If you do something for a living every day (i.e., you have a job) you have two choices:
- Learn and become better: this is the default path for most people (it’s hard to do something over and over without getting better at it).
- Stagnate and regress: this is actually harder than progress, and may require some subconscious proactive self-sabotage.
So everything is better if we automatically make progress, right? Not quite, because when we make progress, other people (including bosses) start to notice, and they then give/bring/order more of the same work—not a new type of work. Usually it’s the same stuff you’ve been doing already (and for the same money), because management doesn’t want to lose a good producer. I call this punishment for becoming better.
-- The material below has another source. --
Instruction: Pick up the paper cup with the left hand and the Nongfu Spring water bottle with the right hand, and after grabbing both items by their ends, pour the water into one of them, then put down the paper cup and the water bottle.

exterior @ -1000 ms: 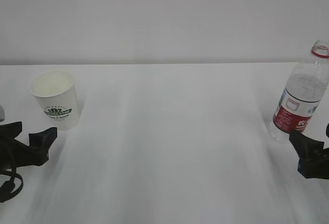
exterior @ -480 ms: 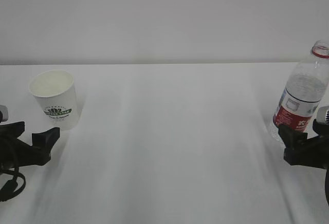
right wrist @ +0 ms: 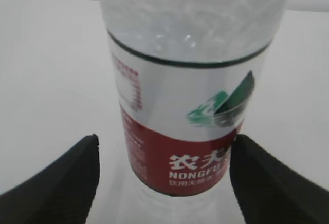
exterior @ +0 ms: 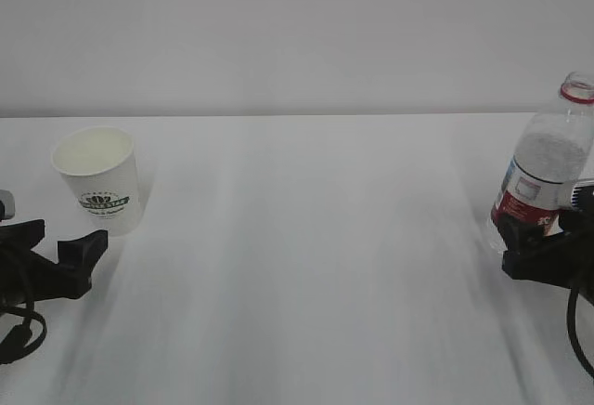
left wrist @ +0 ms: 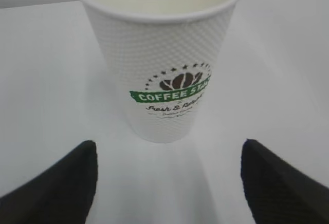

In fact, some management books suggest not promoting the best performers (like sales people or software engineers) to management in favor of their average peers. The thinking goes like this: I’m not sure if he/she will be good at a new role, but I don’t want to risk losing my top performer if he/she turns out to be a disaster in his/her new role.
For example, if you distinguish yourself as an outstanding software engineer, you can expect that you would be given critical tasks, projects with missed deadlines, more responsibility (often without increased authority), and unsolvable problems. Oh, and you might be expected to start working nights and weekends, or substitute, or pick up extra shifts.
The solution—besides the self-sabotage mentioned earlier, and mediocrity—is to have affinity for what you do. This might require changing fields and trying something new. I believe that we tend to start liking what we’re good at, but liking and loving don’t have the same emotional levels attached.
PS: I intentionally don’t use the word passion, because it is overused. Sadly, passion about a company and its product is expected from employees, and even put on the job descriptions and discussed during performance reviews!